The flow restriction apparatus 110 also includes a screen 322 located inside the printing fluid reservoir 102. The screen 322 separates the printing fluid reservoir 102 from the ink outlet 312 such that printing fluid 314 added to the printing fluid reservoir 102 must pass through the screen 322 before exiting the printing fluid reservoir 312 through the ink outlet 312. The screen 322 is ink permeable. The screen 322 includes a screen aperture (one of which is numbered as 324 in FIG. 4) having an effective radius—i.e., an opening maximum dimension—smaller than a meniscus of a droplet (shown schematically at 526 in FIG. 5) of printing fluid 314 at atmospheric pressure within the printing fluid reservoir 102. The screen 322 may be, for example, a perforated piece of stainless steel, stainless steel fibers, polymer fibers, polymer mesh, or may be any other porous membrane or sheet structure, though will have an affinity for ink wetting and chemical inertness to the printing fluid 314, for most use environments. The screen may include a plurality of screen apertures 324.

When the screen 322 is wetted with printing fluid 314, the screen 322 is air impermeable under the suction pressure exerted by the inkjet pen 104. (The term “wetted” is used herein to indicate that sufficient free ink is available in fluid communication with the screen 322 to readily form meniscii on the screen apertures 324.) In this manner, the screen 322, serving as a portion of the flow restriction apparatus 110, prevents entry of air into the ink outlet 312 (and subsequent depriming of the pen supply line 106) when the printing fluid 314 level in the printing fluid reservoir 102 falls below an amount at which further printing fluid 314 can be provided to the ink outlet 312. This process will now be described in more detail.

For example, when the screen 322 is located at a vertical level of the standpipe outlet 320, as shown in the Figures, the volume of printing fluid 314 within the printing fluid reservoir 102 at a higher level than the screen 322 may exert a gravity-imposed head pressure on the screen 322 that pushes the ink through the screen 322, such as through a screen aperture 324, and the printing fluid 314 then flows into the ink outlet 312. Printing fluid 314 may also be freely provided to a standpipe outlet 320 even after the level of printing fluid 314 within the printing fluid reservoir 102 falls below the level of the screen 322 via “wicking” or capillary action drawing printing fluid 314 up from the portions of the printing fluid reservoir 102 below the level of the standpipe outlet 320.
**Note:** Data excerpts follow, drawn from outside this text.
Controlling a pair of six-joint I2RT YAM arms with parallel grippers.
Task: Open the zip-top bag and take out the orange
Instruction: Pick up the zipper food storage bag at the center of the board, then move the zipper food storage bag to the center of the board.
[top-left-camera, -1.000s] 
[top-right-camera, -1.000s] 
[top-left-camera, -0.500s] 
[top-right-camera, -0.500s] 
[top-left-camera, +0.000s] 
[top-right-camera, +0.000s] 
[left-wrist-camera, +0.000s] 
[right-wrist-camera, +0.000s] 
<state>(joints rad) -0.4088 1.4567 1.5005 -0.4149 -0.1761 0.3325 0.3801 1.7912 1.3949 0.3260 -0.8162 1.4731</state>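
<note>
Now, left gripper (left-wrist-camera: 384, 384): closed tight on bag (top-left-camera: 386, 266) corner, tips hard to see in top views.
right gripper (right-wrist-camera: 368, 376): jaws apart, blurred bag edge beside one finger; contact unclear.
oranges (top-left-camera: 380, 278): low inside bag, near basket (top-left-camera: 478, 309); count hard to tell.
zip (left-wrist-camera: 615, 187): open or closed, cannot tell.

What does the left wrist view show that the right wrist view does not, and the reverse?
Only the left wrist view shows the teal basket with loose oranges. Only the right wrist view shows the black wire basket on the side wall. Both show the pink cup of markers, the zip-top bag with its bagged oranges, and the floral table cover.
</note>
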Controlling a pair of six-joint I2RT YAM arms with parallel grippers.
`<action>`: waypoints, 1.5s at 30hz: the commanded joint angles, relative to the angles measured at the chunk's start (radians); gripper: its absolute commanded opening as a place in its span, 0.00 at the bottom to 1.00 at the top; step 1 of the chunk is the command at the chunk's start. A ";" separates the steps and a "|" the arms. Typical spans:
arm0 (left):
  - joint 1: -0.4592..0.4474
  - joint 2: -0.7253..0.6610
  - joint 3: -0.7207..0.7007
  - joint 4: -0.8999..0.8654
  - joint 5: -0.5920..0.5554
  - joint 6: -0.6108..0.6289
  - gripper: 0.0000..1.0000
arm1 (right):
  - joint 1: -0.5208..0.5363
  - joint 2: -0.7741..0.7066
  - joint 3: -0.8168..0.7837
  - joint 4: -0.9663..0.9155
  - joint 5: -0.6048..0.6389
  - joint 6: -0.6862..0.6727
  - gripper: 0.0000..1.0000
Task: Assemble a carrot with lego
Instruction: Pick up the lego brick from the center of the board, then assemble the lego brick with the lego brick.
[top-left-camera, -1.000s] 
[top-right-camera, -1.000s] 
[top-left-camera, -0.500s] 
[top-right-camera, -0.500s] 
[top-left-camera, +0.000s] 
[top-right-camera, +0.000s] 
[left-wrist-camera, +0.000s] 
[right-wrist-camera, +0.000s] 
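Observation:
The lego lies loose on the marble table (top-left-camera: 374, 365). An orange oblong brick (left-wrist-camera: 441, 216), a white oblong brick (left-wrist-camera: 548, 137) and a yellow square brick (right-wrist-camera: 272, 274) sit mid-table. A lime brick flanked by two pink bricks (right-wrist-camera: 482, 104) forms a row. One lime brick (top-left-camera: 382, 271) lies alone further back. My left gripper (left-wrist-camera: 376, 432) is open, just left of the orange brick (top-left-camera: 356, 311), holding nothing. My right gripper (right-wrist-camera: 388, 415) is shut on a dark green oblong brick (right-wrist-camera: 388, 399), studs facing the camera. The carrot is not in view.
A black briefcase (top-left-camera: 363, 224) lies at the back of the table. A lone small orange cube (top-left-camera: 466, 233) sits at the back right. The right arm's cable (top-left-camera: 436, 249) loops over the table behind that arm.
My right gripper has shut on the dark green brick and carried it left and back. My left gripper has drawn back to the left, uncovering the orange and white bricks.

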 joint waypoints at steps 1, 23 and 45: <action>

Because any air trapped within the printing fluid 314 volume tends to “bubble up” and not be sucked into the ink outlet 312, there is not a substantial risk of depriming—allowing entrance of unwanted air into the pen supply line 106—as long as there is a predetermined amount of printing fluid 314 in the printing fluid reservoir 322 available to the screen 322. As used herein, “available” printing fluid 314 includes both printing fluid 314 drawn up onto an elevated (above the floor of the printing fluid reservoir 102) screen 322 atop a standpipe 318 or other structure, as well as printing fluid 314 which flows down onto the screen 322 from a higher location within the printing fluid reservoir 102.

However, when the printing fluid 314 is consumed to the point that the printing fluid 314 is not freely available the screen 322 (as it normally is during printing, via direct supply and/or wicking), then the printing fluid 314 merely wets the screen 322 and air becomes present atop the screen 322. Capillary action from the pen supply line 106 (or related structures) is no longer sufficient to pull the printing fluid 314 through the screen, and there normally may be an increased risk of the pen supply line 106 “sucking air” from the printing fluid reservoir 102 and becoming undesirably deprimed. With the flow restriction apparatus 110, though, suction pressure exerted by the inkjet pen 104 and tending to draw printing fluid 314 into the ink outlet 312 is resisted by a bubble pressure of the meniscii formed by the printing fluid 314 droplets 526 wetting the screen 322. Each screen aperture 324 has an effective radius or pore size selected to resist passage of air through the screen apertures 324 under the suction pressure exerted by the inkjet pen 104. For example, one screen aperture 324 might have a pore size (e.g., effective radius) in the range of about 5-9 μm, more specifically about 7 μm. Other factors affecting the bubble pressure and thus air passage resistance include the contact angle between the printing fluid 314 and the material of the screen 322, the viscosity of the printing fluid 314, the surface tension of the printing fluid 314, and the like. The screen aperture 324 will have an effective radius dependent at least partially upon the specific properties of the printing fluid 324, and may be specified for a particular use environment with reference to those properties. This resistance to air passage by the effective radii of the screen apertures 324 occurs cooperatively with a bubble pressure of the meniscii formed by droplets 526 of printing fluid 324. The term “cooperatively” is used herein to indicate that the “cooperative” property involves the joint activity of two or more actors in the system.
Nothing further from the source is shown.